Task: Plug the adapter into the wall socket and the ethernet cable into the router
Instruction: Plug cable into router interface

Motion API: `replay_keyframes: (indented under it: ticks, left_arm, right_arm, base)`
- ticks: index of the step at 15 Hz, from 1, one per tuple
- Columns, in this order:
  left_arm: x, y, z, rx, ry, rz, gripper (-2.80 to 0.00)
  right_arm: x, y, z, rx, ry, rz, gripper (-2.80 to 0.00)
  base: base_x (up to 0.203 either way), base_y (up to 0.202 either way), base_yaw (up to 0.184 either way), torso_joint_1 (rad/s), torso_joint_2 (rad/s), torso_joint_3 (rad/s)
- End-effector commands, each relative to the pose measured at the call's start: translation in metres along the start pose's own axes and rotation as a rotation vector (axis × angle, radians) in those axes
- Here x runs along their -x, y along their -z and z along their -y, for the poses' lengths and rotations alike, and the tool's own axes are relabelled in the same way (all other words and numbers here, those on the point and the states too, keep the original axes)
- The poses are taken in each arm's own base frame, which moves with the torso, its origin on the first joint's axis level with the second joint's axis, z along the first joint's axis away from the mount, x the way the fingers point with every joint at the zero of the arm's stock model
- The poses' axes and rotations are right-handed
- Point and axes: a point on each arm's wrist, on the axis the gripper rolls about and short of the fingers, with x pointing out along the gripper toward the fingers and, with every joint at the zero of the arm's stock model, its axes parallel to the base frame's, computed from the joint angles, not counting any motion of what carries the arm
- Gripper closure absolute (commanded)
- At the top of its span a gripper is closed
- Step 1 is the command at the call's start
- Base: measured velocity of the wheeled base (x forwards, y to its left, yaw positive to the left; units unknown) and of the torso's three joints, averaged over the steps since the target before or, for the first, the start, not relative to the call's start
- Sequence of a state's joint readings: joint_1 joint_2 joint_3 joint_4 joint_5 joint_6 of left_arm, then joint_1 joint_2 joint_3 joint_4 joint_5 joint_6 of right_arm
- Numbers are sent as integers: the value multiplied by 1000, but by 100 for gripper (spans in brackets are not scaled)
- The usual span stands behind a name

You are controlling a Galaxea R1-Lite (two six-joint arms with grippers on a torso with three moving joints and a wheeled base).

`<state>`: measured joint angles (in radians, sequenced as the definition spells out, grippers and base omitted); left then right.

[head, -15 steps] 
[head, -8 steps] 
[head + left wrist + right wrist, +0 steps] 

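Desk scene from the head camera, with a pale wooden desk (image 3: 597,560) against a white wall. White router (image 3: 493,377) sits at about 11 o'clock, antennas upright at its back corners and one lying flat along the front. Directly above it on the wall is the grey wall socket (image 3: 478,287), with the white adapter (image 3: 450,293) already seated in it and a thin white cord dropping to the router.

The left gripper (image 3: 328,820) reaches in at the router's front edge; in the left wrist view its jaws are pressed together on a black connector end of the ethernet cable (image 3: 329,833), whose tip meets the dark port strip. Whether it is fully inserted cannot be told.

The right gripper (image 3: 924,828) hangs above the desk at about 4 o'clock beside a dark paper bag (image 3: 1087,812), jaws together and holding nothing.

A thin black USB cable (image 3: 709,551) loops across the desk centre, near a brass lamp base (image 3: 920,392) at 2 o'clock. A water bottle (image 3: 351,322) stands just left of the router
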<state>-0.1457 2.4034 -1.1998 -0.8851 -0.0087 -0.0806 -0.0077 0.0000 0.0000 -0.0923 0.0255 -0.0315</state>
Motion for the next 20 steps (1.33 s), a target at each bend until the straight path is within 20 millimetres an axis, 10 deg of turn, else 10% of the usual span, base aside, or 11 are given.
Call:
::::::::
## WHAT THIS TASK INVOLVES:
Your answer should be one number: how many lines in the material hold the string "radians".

## SOLVED EXERCISE:
2